## About this exercise
Beginning at the line containing "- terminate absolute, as" in the material below and ending at the line containing "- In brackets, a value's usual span", return each line exactly and add nothing.

## Data under study
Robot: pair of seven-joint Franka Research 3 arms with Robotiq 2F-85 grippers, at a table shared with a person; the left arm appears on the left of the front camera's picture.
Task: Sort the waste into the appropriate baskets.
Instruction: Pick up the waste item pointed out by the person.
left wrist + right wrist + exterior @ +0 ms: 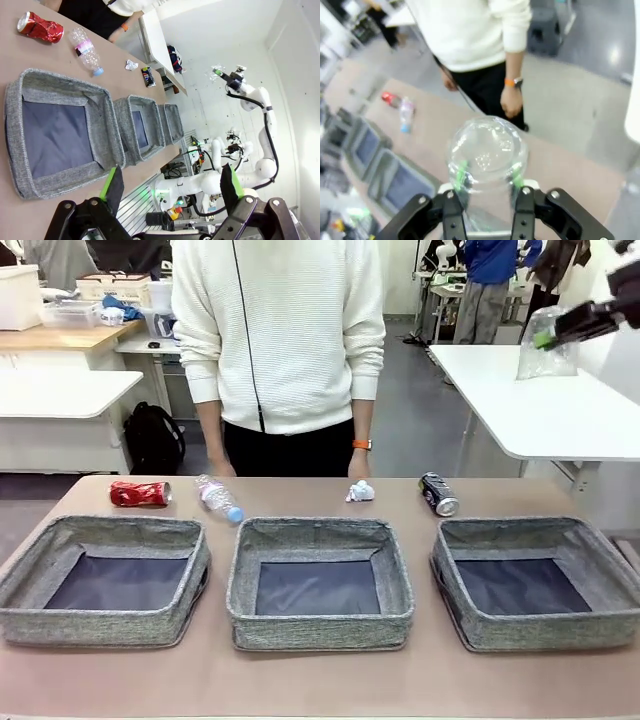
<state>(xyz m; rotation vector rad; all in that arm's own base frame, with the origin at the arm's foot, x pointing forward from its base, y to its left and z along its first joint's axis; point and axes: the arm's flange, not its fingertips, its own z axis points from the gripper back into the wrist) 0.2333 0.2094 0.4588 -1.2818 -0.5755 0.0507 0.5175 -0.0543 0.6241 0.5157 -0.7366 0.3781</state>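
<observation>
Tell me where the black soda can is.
In the front view, the black soda can lies on the table just beyond the right basket, with the paper wad on its left.

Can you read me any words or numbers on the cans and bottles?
Nothing reads clearly.
Red can: print too blurred to read.
Black can: print too small to read.
Blue-capped bottle: pink label too small to read.
Clear bottle held up: no print shows.
</observation>
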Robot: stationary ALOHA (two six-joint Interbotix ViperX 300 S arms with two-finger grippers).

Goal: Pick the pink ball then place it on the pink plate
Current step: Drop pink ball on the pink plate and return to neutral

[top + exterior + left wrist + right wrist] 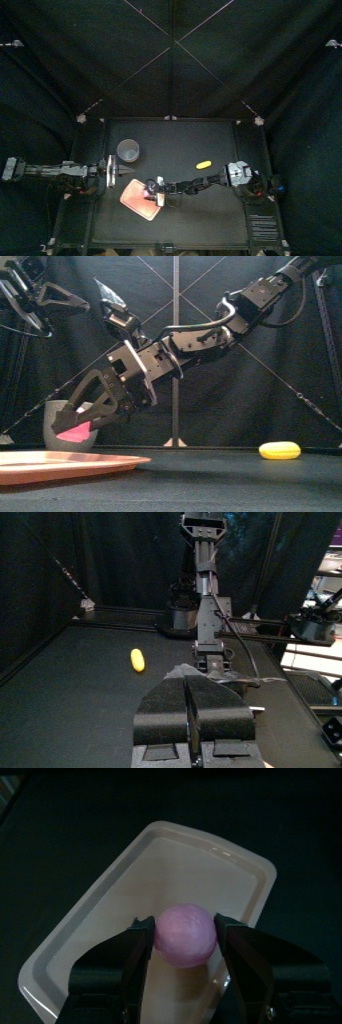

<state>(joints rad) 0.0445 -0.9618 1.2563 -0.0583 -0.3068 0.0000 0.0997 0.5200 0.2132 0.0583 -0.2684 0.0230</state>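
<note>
Over the pink plate [114, 883], the pink ball [185, 935] was held pinched in the right gripper [185, 926], tray straight below; the left gripper [198, 682] was seen closed, empty.

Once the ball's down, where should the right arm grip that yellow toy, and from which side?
Take the yellow toy across its narrow middle, straight down from above. It lies flat on bare table, oblong, long axis roughly left-right in the top view, so put the fingers before and behind it. The right gripper is shut on the ball over the tray.
</note>
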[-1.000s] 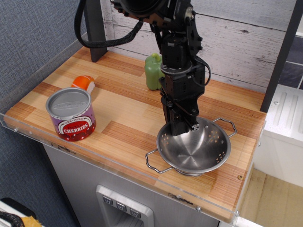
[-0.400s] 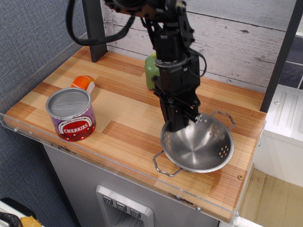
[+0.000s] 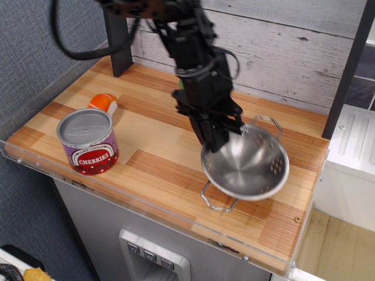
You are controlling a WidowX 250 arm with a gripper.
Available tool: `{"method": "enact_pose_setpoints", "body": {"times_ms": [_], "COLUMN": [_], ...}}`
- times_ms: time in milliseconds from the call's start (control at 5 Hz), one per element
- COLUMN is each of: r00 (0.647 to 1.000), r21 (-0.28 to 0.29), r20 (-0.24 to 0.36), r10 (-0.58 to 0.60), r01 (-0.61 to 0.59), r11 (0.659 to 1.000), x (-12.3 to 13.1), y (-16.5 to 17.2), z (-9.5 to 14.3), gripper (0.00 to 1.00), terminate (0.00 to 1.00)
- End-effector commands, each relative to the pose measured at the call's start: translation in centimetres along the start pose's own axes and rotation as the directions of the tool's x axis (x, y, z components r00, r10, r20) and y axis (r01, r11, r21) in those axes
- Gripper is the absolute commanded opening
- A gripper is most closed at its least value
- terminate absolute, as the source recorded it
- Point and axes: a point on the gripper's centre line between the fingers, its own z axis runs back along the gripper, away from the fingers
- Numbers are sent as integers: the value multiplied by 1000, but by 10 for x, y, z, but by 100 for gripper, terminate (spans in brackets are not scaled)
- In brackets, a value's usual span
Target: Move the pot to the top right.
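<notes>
The pot (image 3: 249, 170), a shiny steel bowl with small holes and two wire loop handles, hangs tilted above the right part of the wooden counter, its opening turned toward the camera. My gripper (image 3: 224, 136) is shut on the pot's rim at its upper left and holds it off the surface. One handle sticks out at the top, the other at the bottom. The black arm reaches down from the upper left.
A red-and-purple "CHERRIES" can (image 3: 88, 141) stands at the front left. An orange-and-white object (image 3: 104, 102) lies behind it. A green item is mostly hidden behind the arm. The counter (image 3: 158, 158) ends at a clear plastic rim in front, with a white plank wall behind.
The pot has been lifted off the counter and tilted further toward the camera. The arm has swung left and rotated, carrying the pot slightly up.
</notes>
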Motion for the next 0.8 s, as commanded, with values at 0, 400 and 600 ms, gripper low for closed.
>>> {"method": "enact_pose_setpoints", "body": {"times_ms": [0, 400, 600], "r00": [966, 907, 879], "r21": [-21, -109, -135], "r20": [174, 218, 238], "r10": [190, 360, 413], "r01": [-189, -344, -391], "r11": [982, 933, 910], "x": [10, 30, 45], "y": [6, 8, 6], "z": [19, 7, 0], "gripper": [0, 0, 0], "terminate": [0, 0, 0]}}
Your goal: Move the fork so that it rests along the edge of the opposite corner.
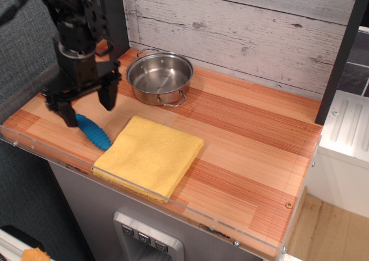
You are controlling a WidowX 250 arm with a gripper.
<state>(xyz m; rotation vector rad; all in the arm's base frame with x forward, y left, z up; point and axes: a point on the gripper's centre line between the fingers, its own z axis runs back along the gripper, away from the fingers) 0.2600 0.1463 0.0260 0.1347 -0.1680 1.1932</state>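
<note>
Clearly, our gripper (87, 106) was spread wide, its two dark fingers hanging down on either side of the fork (92, 131) near the front-left corner of the desk (248, 157). One finger (108, 95) stood toward the pot side and the other (68, 114) toward the grey-blue wall, over the place where the fork's metal head would lie; the head itself was hidden behind the arm, so we saw only the ribbed blue handle slanting out toward the yellow cloth (151, 155). We could not tell whether the fingertips were touching the desk or were just above it.

We judged that we were in the reaching step, lined up over the fork for a grasp, with nothing yet held. The handle's end lay just beside the cloth's near corner. Behind the gripper the steel pot (159, 78) sat against the whitewashed plank wall, well apart from the fork.

For the next move we reckoned the fingers had to close on the fork near the neck or upper handle and lift it clear. It then had to be carried across the desk, over or around the cloth and clear of the pot, and laid along the side edge (318, 135) by the thin black post (343, 53).
</note>
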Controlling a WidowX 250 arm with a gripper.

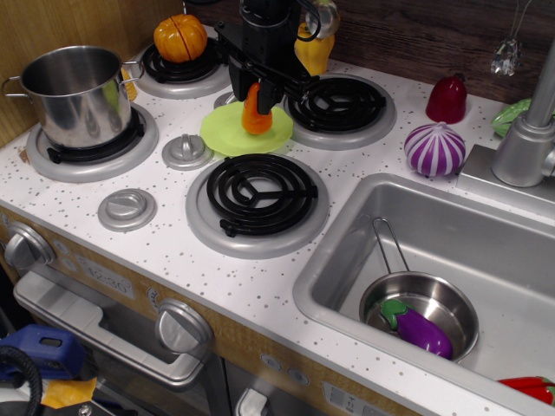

## Solution
- terminate absolute, as the source recorded it
- Point and axes: a point on the gripper's centre line between the fingers, its own z axis runs back along the gripper, away from the fingers
- Numbers are sent as integers: the value multiplied by 1000, but by 10 for x, y, z, but by 100 for gripper, terminate (spans in brackets are not scaled)
- In brackets, a value's usual span

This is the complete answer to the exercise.